**Material for this task**
##############################

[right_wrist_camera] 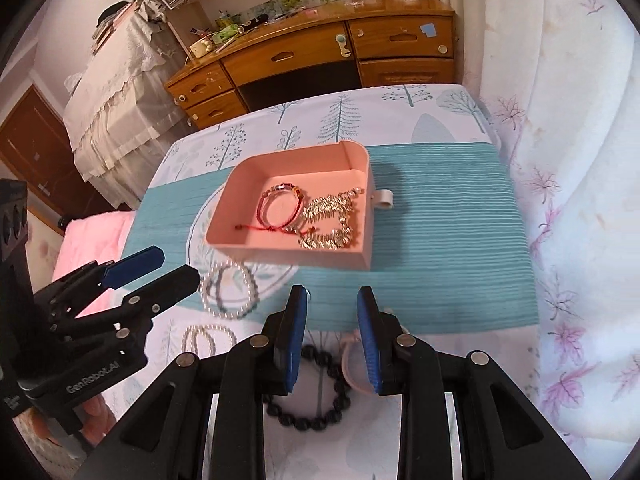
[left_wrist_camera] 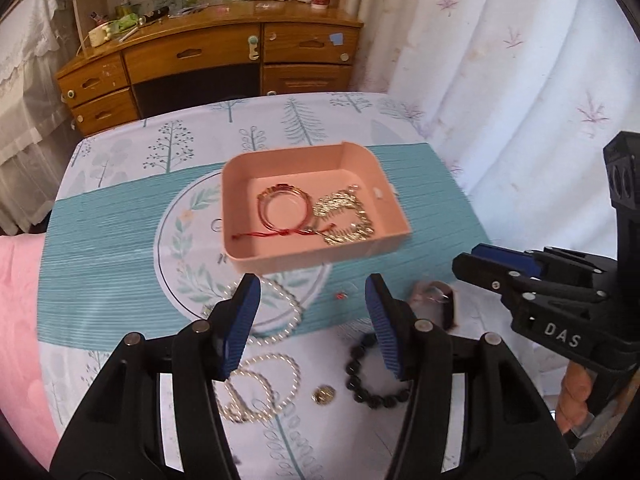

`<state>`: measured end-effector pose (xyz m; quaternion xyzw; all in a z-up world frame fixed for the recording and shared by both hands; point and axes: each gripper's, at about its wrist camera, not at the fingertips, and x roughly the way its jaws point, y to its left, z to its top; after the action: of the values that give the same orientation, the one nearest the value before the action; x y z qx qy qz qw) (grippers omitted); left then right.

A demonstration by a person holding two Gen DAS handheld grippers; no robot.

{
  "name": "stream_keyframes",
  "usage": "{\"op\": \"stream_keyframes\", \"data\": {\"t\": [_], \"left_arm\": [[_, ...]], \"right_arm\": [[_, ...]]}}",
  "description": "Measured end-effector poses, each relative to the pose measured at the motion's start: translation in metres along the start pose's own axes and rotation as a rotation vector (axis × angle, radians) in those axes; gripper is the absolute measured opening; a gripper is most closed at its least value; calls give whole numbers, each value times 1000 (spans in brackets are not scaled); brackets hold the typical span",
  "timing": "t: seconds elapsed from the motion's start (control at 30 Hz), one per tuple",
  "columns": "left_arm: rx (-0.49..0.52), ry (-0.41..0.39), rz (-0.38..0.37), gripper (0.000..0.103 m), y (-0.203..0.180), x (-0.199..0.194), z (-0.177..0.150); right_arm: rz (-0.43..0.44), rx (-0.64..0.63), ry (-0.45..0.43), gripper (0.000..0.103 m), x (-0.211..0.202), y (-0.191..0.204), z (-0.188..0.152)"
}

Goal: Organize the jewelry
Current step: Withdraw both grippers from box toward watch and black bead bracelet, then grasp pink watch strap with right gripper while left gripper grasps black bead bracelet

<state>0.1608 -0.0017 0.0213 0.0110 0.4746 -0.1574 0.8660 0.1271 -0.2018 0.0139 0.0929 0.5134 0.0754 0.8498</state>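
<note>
Weighing the risks: both hands hover over the bench with jewelry still loose on it.
Left gripper point(left_wrist_camera: 312, 320): jaws stand about half apart with nothing between them.
Right gripper point(right_wrist_camera: 332, 336): jaws stand narrowly apart, nothing pinched.
Pink tray point(left_wrist_camera: 240, 252): sits on the teal mat point(left_wrist_camera: 100, 248); it already holds the red cord bracelet point(left_wrist_camera: 282, 210) and the gold chain point(left_wrist_camera: 344, 216).
Left to sort: the pearl strands point(left_wrist_camera: 260, 384), the black bead bracelet point(left_wrist_camera: 372, 376), a small gold charm point(left_wrist_camera: 324, 395) and a pinkish band point(right_wrist_camera: 354, 368) lie near the bench's front, outside the tray.
Risk, tangling: the pearl strands overlap in loops, so a pinch on one may drag another along.
Risk, slipping: round beads can roll out of the ribbed pads point(left_wrist_camera: 240, 320) if only one bead is caught.
Risk, small piece: the charm lies flat and may skid away under closing pads.
Risk, collision: the two grippers hang close together, so reaching for neighbouring pieces could knock them together.
Risk, tray: a low approach could nudge the light tray across the mat.
</note>
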Motion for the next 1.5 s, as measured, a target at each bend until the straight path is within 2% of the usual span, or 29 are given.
{"op": "stream_keyframes", "data": {"t": [0.13,0.27,0.4,0.47,0.83,1.03,1.33,1.5], "left_arm": [[28,-10,1,52,-14,-10,-10],[43,4,-40,52,-25,-12,-20],[89,-2,-21,52,-36,-6,-28],[97,32,4,52,-40,1,-32],[106,200,-31,52,-51,47,-50],[124,288,-5,52,-57,76,-58],[98,335,-3,51,-50,104,-62],[87,355,-11,47,-45,115,-62]], "right_arm": [[-20,-22,11,26,-15,1,-15],[-40,-43,28,26,-23,-5,-27],[-58,-28,36,26,-24,-19,-31],[-57,-13,43,26,-22,-27,-30],[-71,-8,92,26,-1,-52,-36],[-76,-4,132,26,18,-62,-39],[-63,3,173,26,49,-70,-30],[-66,-19,189,26,70,-64,-22]]}}
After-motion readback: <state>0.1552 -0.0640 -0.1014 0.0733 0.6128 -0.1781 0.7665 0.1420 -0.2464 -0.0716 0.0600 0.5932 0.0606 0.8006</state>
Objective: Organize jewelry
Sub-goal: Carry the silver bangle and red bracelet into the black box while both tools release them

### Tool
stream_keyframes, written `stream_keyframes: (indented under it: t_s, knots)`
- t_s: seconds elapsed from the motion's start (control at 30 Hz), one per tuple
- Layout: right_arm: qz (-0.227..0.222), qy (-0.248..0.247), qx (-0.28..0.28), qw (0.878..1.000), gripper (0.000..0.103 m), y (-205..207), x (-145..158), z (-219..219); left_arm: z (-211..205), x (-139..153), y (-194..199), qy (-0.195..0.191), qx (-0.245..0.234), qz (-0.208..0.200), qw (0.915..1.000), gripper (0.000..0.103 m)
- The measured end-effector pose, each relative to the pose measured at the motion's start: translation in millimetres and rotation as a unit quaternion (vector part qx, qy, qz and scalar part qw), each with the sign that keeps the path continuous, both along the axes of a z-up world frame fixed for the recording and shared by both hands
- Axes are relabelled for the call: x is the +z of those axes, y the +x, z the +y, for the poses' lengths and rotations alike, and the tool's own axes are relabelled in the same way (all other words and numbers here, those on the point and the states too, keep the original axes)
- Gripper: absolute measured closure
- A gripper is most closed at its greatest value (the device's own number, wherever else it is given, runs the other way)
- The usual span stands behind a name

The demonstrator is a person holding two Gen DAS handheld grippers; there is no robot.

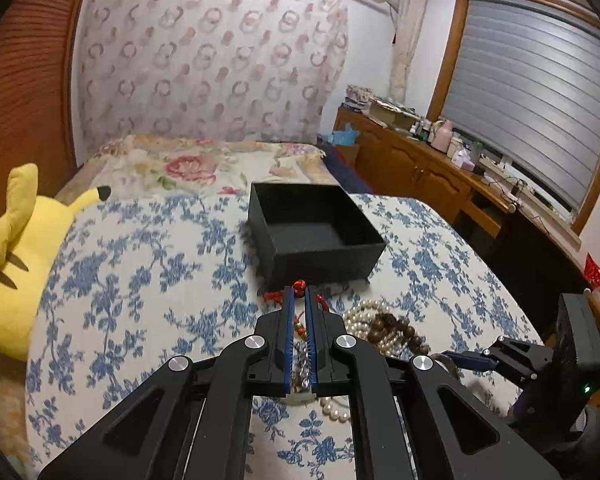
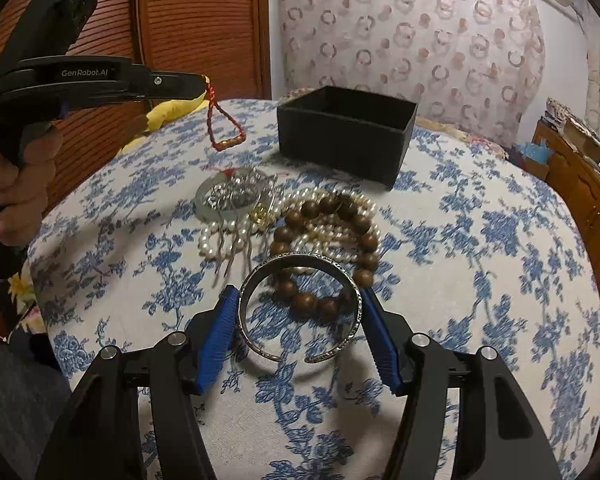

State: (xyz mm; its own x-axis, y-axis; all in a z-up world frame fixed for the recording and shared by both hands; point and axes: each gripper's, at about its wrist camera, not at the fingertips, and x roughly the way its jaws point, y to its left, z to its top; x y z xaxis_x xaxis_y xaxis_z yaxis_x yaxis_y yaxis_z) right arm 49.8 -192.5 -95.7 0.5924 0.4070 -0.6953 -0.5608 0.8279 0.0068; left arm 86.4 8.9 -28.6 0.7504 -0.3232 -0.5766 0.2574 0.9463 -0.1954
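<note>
My left gripper (image 1: pixel 299 294) is shut on a red cord bracelet (image 1: pixel 299 288) and holds it in the air; in the right wrist view the left gripper (image 2: pixel 204 80) shows at upper left with the red cord bracelet (image 2: pixel 224 130) dangling from it. My right gripper (image 2: pixel 298 300) holds a silver cuff bangle (image 2: pixel 298 312) between its blue pads just above the bed. The open black box (image 1: pixel 316 232) sits past the jewelry pile; it also shows in the right wrist view (image 2: pixel 346 136). The pile holds pearl strands (image 2: pixel 328 232), a brown wooden bead bracelet (image 2: pixel 324 248) and a jade bangle (image 2: pixel 228 202).
The blue floral bedspread (image 2: pixel 500 280) covers the bed. A yellow plush toy (image 1: pixel 20 248) lies at the left edge. A wooden cabinet (image 1: pixel 420 168) with clutter stands to the right under the window. Wooden wardrobe doors (image 2: pixel 196 20) are behind.
</note>
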Motion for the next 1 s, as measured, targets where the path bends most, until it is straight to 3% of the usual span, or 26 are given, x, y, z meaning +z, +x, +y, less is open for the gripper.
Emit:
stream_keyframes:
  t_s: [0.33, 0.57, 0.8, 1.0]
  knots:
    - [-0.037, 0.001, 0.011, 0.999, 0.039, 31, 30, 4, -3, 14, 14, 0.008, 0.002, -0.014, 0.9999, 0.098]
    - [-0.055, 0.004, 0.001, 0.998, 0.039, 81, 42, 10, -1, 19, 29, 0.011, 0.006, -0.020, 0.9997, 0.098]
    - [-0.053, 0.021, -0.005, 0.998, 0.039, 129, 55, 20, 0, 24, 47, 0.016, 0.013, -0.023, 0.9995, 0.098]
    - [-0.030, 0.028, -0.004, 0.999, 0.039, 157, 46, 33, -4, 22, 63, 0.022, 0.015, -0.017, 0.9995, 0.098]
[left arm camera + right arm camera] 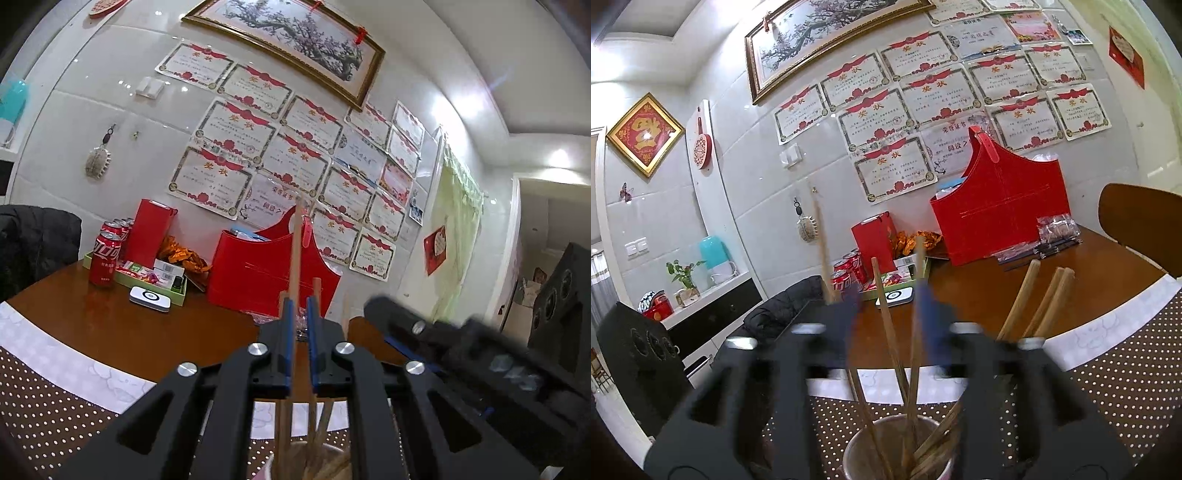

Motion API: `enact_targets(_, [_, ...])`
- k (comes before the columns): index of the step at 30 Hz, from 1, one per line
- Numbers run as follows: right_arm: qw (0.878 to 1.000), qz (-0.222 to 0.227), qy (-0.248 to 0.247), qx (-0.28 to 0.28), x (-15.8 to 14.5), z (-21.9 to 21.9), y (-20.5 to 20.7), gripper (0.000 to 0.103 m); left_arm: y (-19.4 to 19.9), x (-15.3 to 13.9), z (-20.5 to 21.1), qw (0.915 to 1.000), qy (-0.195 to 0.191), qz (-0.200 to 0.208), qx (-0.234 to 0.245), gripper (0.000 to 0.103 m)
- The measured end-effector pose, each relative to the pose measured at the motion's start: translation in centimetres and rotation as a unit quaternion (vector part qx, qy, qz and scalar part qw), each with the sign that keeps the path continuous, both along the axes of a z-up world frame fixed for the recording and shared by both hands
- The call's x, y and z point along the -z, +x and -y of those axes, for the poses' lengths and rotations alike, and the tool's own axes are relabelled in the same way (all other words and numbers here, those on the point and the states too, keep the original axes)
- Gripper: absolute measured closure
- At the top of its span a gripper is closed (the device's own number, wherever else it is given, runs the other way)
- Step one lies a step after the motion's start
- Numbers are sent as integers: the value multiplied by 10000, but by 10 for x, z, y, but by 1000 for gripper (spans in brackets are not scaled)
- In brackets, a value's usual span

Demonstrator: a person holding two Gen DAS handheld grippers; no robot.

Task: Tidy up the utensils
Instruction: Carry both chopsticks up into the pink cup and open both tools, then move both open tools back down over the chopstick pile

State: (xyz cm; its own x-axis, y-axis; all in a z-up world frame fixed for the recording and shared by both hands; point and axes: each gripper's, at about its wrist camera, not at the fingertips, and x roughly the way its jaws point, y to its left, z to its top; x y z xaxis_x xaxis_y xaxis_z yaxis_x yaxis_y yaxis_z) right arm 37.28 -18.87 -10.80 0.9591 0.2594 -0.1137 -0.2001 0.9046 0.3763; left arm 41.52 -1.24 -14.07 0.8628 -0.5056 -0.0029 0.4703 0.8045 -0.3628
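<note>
**Chopsticks standing in the cup, both grippers at its mouth**

At the bottom centre of the right wrist view a cup (897,448) holds a bundle of wooden chopsticks (925,448), several leaning out to the right. The right gripper (888,295) stands with its jaws apart around two upright sticks, the pads not pressing on either (motion blur smears the fingers). In the left wrist view the left gripper (300,314) has its jaws only narrowly parted, one chopstick (295,254) rising along the left pad; whether that pad grips it I cannot tell.

So most of the sorting looks done; what is left is letting go and perhaps straightening the leaners.

Farther back, the brown table (122,325) carries cola cans (105,264) and a red basket (1001,218). The cup's base is cut off by the frame edge, and whether any utensils lie loose elsewhere cannot be seen.
</note>
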Motion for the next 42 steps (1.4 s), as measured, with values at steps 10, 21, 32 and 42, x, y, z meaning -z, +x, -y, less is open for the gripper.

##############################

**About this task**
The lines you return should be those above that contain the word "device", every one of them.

**Answer section**
- A gripper is most closed at its greatest value (the device's own number, wherever else it is given, runs the other way)
- At the top of its span a gripper is closed (the device's own number, wherever else it is given, runs the other way)

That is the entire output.